Debates eleitorais são a quintessência da chatice, principalmente depois que os candidatos passaram a ser miquinhos amestrados dos marqueteiros, postando-se na frente das câmaras para, com a aparência e os trejeitos recomendados, repetir a lengalenga que lhes martelaram na cabeça durante dias e dias de ensaios.
Como profissional de comunicação, participei de muitos media trainings para grandes empresários burros e antipáticos parecerem inteligentes e simpáticos quando davam entrevistas. Envergonhava-me de ter de ensiná-los a ludibriarem a opinião pública.
A maratona do tédio durava umas duas horas.
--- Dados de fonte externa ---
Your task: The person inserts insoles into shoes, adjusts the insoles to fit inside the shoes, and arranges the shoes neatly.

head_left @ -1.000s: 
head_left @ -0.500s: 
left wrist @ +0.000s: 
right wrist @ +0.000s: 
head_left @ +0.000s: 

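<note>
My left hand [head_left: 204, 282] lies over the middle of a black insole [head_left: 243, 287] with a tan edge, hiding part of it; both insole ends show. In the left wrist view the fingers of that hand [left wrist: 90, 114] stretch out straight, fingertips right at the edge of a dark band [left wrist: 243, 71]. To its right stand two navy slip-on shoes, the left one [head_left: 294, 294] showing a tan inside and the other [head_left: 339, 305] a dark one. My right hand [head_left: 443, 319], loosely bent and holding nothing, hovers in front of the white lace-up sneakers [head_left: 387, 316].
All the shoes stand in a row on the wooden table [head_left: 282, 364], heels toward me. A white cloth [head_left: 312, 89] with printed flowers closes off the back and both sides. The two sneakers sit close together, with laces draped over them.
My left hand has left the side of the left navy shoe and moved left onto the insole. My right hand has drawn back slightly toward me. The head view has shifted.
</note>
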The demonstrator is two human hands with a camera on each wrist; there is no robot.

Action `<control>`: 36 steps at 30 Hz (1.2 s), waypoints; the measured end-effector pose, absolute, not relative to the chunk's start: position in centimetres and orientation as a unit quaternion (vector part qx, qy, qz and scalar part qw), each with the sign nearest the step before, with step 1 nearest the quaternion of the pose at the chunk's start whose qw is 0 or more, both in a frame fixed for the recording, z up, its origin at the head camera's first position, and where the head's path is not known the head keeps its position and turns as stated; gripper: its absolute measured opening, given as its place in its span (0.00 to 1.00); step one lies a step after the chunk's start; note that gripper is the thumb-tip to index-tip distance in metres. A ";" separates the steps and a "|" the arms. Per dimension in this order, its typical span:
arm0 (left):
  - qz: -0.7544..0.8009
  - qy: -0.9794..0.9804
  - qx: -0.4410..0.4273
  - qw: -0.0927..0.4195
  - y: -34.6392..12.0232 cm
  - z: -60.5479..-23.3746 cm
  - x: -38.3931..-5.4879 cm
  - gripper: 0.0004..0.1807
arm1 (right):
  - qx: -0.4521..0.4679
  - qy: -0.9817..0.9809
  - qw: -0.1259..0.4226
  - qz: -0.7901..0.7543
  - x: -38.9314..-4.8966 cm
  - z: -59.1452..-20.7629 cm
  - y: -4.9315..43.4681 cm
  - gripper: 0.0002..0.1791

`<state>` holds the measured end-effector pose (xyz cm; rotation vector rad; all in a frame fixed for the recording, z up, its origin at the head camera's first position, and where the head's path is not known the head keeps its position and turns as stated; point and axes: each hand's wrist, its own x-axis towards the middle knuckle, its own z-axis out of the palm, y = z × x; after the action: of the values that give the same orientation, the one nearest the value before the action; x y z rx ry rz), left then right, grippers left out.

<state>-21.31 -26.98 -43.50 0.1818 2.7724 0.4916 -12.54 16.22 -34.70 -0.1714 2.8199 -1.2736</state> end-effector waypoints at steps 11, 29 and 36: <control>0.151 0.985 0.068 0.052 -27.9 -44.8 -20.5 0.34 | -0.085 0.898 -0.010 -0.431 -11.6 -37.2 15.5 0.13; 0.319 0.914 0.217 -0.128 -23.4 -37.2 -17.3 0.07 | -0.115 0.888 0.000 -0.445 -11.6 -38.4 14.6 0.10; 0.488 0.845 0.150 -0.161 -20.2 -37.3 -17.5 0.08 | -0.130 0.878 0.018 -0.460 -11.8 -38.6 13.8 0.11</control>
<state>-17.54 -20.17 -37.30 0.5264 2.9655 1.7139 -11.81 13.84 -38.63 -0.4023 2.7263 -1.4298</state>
Alternávamo-nos fazendo ora perguntas amistosas, ora aparentemente inofensivas mas que embutiam uma casca de banana para eles escorregarem, ora interpelando-os agressivamente, e por aí vai.
Se vacilavam, explicávamos qual havia sido seu erro, trocávamos ideias sobre como poderiam ter respondido melhor àquela questão e repetíamos a pergunta para responderem de novo e, assim, certificarmo-nos de que tinham aprendido direitinho a lição.
Suponho que, para o debate desta 4ª feira (9) na Band, nenhum dos protagonistas (Alckmin, Bolsonaro, Boulos, Ciro, Marina e Meirelles) tenha suportado menos do que umas dez horas dessa tortura. Alvaro Dias e o cabo Daciolo provavelmente bem menos, talvez nada, pois correm sabendo que não vão chegar.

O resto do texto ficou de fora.